Brown University physicist discovers a strange metal that could lead to quantum supercomputers, deep insights

Discovery could help scientists to understand “strange metals,” a class of materials that are related to high-temperature superconductors and share fundamental quantum attributes with black holes.

Scientists understand quite well how temperature affects electrical conductance in most everyday metals like copper or silver. But in recent years, researchers have turned their attention to a class of materials that do not seem to follow the traditional electrical rules. Understanding these so-called “strange metals” could provide fundamental insights into the quantum world, and potentially help scientists understand strange phenomena like high-temperature superconductivity. Using a material called yttrium barium copper oxide arrayed with tiny holes, researchers have discovered "strange metal" behavior in a type of system where charge carriers are bosons, something that's never been seen before.

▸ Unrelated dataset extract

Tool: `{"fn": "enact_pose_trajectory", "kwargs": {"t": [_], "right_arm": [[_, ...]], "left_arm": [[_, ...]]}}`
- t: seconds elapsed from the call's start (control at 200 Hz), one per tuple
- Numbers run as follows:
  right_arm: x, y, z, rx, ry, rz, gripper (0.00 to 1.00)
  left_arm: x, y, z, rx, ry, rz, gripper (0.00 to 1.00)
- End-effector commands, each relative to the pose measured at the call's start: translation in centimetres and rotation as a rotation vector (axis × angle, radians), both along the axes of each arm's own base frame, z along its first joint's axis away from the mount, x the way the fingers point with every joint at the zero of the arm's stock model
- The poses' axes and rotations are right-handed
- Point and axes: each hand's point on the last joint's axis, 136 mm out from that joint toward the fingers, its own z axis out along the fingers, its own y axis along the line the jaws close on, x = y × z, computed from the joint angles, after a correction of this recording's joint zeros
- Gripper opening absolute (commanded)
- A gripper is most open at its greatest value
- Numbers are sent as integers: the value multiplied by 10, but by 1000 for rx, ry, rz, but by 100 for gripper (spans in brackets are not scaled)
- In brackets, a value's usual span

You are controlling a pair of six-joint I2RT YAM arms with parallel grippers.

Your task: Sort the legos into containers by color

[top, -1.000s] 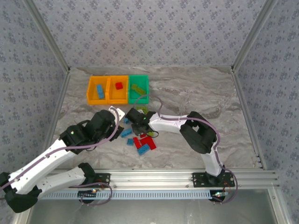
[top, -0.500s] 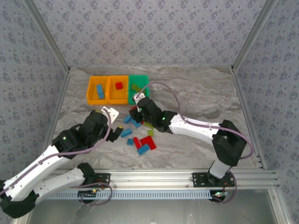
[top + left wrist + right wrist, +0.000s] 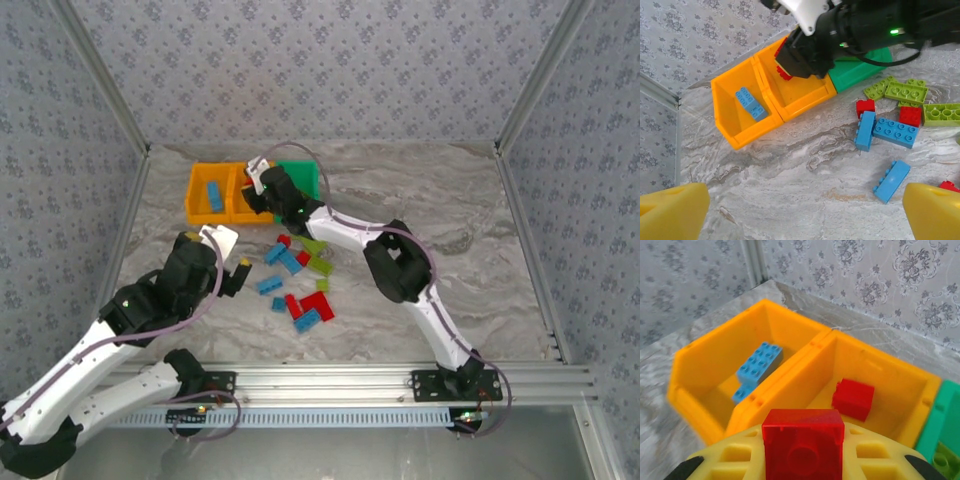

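Right claw [image 3: 260, 182] clamped on small red studded plastic brick [image 3: 803, 440], above middle orange-yellow plastic bin [image 3: 900, 390] at far left. Delivery step, apparently; next: open squarely over that bin. Left claw [image 3: 230, 255] agape, empty, near left.

Three bins [image 3: 747, 134] are counted across the views, two orange and one green, together with six blue bricks [image 3: 891, 181], at least five red bricks [image 3: 910, 116] and at least three green bricks [image 3: 905, 92].
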Motion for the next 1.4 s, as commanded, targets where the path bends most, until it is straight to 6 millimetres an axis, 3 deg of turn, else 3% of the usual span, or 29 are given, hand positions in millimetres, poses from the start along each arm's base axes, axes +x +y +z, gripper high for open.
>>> {"fn": "enact_pose_trajectory", "kwargs": {"t": [0.0, 0.07, 0.17, 0.23, 0.435, 0.545, 0.65, 0.74, 0.869, 0.924, 0.944, 0.984, 1.049, 1.069, 1.079, 1.199, 1.304, 1.394], "right_arm": [[16, -3, -26, -113, 44, -33, 19], [19, 0, -33, -128, 55, -34, 24], [18, 1, -33, -134, 93, -25, 48], [16, 0, -26, -136, 103, -21, 50], [0, -4, 32, -110, 77, -5, 50], [-24, -10, 68, -90, 103, 42, 50], [-56, -28, 96, -91, 151, 93, 52], [-84, -56, 107, -113, 198, 88, 54], [-125, -113, 118, -105, 250, 48, 60], [-144, -135, 115, -98, 261, 34, 63], [-152, -142, 105, -107, 279, 35, 65], [-165, -155, 116, -68, 257, 34, 67], [-189, -176, 100, -29, 266, 35, 74], [-193, -180, 105, -2, 255, 34, 77], [-197, -184, 94, -8, 269, 32, 78], [-226, -204, 74, 59, 287, 48, 84], [-239, -215, 64, 110, 318, 42, 86], [-243, -220, 57, 120, 337, 32, 86]], "left_arm": [[2, 6, 8, -26, -31, 38, 99], [2, 8, 8, -26, -31, 41, 99], [2, 6, 6, -33, -20, 30, 99], [3, 4, 5, -38, -11, 26, 99], [3, -3, 5, -82, 14, 3, 99], [-1, -20, 11, -196, 53, -47, 99], [-1, -36, 6, -322, 122, -32, 99], [8, -42, -14, -381, 197, 60, 99], [22, -45, -51, -430, 289, 236, 99], [26, -53, -69, -419, 326, 240, 99], [28, -55, -75, -412, 336, 247, 99], [30, -57, -89, -389, 361, 265, 99], [32, -61, -109, -345, 404, 278, 99], [33, -62, -115, -327, 417, 274, 99], [33, -63, -119, -318, 423, 274, 99], [35, -74, -155, -211, 501, 205, 98], [34, -82, -184, -173, 589, 148, 86], [35, -84, -201, -150, 631, 133, 82]]}}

Now, a research team co-led by a Brown University physicist has added a discovery to the strange metal mix. The team found strange metal behavior in a material in which electrical charge is carried not by electrons, but by more “wave-like” entities called Cooper pairs.

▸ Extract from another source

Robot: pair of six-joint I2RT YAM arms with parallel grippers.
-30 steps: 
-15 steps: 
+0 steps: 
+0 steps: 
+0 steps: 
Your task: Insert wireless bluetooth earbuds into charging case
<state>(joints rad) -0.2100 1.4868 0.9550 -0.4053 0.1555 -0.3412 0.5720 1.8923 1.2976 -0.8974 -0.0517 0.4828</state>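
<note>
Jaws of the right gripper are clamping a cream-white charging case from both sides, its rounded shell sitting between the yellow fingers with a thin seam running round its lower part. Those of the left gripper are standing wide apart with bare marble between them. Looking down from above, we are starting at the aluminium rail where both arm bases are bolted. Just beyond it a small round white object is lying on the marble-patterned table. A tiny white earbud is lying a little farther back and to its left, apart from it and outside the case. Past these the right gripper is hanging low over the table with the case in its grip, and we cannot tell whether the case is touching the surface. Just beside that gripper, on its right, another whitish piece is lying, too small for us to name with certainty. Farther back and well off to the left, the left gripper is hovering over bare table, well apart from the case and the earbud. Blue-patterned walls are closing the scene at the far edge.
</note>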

While electrons belong to a class of particles called fermions, Cooper pairs act as bosons, which follow very different rules from fermions. This is the first time strange metal behavior has been seen in a bosonic system, and researchers are hopeful that the discovery might help find an explanation for how strange metals work — something that has eluded scientists for decades.

“We have these two fundamentally different types of particles whose behaviors converge around a mystery,” said Jim Valles, a professor of physics at Brown and the study’s corresponding researcher. “What this says is that any theory to explain strange metal behavior can’t be specific to either type of particle. It needs to be more fundamental than that.”

Strange metals

Strange metal behavior was first discovered around 30 years ago in a class of materials called cuprates. These copper-oxide materials are most famous for being high-temperature superconductors, meaning they conduct electricity with zero resistance at temperatures far above that of normal superconductors. But even at temperatures above the critical temperature for superconductivity, cuprates act strangely compared to other metals.

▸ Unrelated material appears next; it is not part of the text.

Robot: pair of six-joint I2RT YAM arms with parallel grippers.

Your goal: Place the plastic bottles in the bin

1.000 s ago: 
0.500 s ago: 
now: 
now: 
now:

As their temperature increases, cuprates’ resistance increases in a strictly linear fashion. In normal metals, the resistance increases only so far, becoming constant at high temperatures in accord with what's known as Fermi liquid theory. Resistance arises when electrons flowing in a metal bang into the metal’s vibrating atomic structure, causing them to scatter. Fermi-liquid theory sets a maximum rate at which electron scattering can occur. But strange metals don’t follow the Fermi-liquid rules, and no one is sure how they work. What scientists do know is that the temperature-resistance relationship in strange metals appears to be related to two fundamental constants of nature: Boltzmann’s constant, which represents the energy produced by random thermal motion, and Planck’s constant, which relates to the energy of a photon (a particle of light).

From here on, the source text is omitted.